■ **Activity**:
In the records below, which lines include "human"? Copy them.

◆ ◆ ◆ ◆ ◆ ◆ ◆

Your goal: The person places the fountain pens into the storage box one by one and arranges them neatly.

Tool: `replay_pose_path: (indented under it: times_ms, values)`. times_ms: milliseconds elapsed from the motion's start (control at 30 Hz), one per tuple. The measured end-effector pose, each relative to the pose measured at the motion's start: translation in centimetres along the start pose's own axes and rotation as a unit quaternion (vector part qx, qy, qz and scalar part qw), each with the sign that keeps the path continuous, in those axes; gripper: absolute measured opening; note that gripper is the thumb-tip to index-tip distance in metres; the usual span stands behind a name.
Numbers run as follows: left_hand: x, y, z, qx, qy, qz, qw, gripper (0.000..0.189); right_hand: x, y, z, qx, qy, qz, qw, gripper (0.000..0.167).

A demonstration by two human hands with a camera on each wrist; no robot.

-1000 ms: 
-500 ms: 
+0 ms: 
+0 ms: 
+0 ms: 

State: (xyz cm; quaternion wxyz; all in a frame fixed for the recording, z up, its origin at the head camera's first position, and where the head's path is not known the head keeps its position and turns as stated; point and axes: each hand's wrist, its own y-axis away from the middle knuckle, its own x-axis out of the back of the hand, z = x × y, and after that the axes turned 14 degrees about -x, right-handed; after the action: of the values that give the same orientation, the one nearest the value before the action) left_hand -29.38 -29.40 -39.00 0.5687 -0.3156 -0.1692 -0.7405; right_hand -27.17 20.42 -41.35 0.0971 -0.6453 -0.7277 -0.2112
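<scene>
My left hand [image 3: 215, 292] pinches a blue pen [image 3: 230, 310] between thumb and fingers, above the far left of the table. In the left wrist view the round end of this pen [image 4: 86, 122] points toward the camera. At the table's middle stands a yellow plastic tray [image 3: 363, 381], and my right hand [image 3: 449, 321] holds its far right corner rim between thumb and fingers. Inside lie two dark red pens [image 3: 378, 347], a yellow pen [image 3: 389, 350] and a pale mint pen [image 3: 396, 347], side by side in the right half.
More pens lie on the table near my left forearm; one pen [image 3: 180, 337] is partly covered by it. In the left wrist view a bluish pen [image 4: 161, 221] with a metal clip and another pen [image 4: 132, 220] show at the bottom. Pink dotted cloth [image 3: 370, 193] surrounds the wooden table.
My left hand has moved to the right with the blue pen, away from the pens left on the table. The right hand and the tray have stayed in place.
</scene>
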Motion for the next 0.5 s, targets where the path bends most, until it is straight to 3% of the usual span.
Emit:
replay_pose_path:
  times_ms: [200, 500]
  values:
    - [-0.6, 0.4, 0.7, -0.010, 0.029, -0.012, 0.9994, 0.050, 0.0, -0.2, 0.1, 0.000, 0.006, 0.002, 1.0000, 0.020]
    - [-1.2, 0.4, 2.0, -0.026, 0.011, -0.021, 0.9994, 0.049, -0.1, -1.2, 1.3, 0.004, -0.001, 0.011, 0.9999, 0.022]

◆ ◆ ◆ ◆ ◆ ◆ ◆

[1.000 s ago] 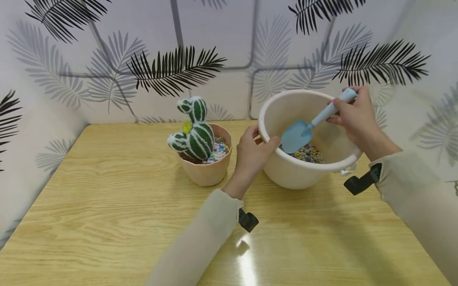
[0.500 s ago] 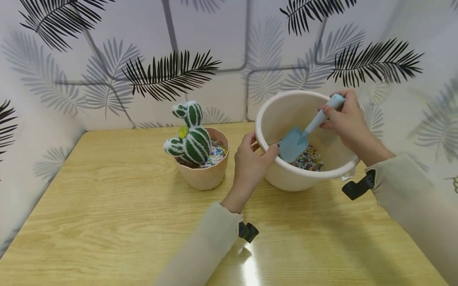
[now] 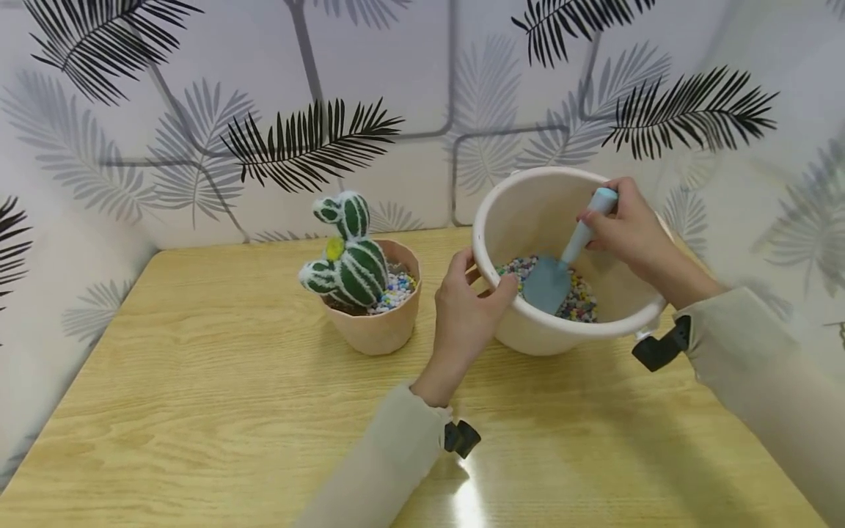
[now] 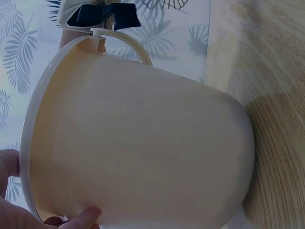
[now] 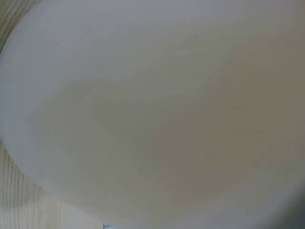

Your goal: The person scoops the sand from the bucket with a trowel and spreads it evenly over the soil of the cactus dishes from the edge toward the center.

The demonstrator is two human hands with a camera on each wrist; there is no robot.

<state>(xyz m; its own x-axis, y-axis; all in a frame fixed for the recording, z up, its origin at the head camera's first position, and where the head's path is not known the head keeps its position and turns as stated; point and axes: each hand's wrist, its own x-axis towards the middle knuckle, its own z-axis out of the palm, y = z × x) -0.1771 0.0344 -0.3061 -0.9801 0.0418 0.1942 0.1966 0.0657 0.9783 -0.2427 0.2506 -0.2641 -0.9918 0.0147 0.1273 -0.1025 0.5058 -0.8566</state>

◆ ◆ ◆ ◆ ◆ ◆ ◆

■ **Task output**:
A demonstration by two human hands with a camera on each wrist; no robot.
The demonstrator is two human hands with a camera on each wrist; there is no robot.

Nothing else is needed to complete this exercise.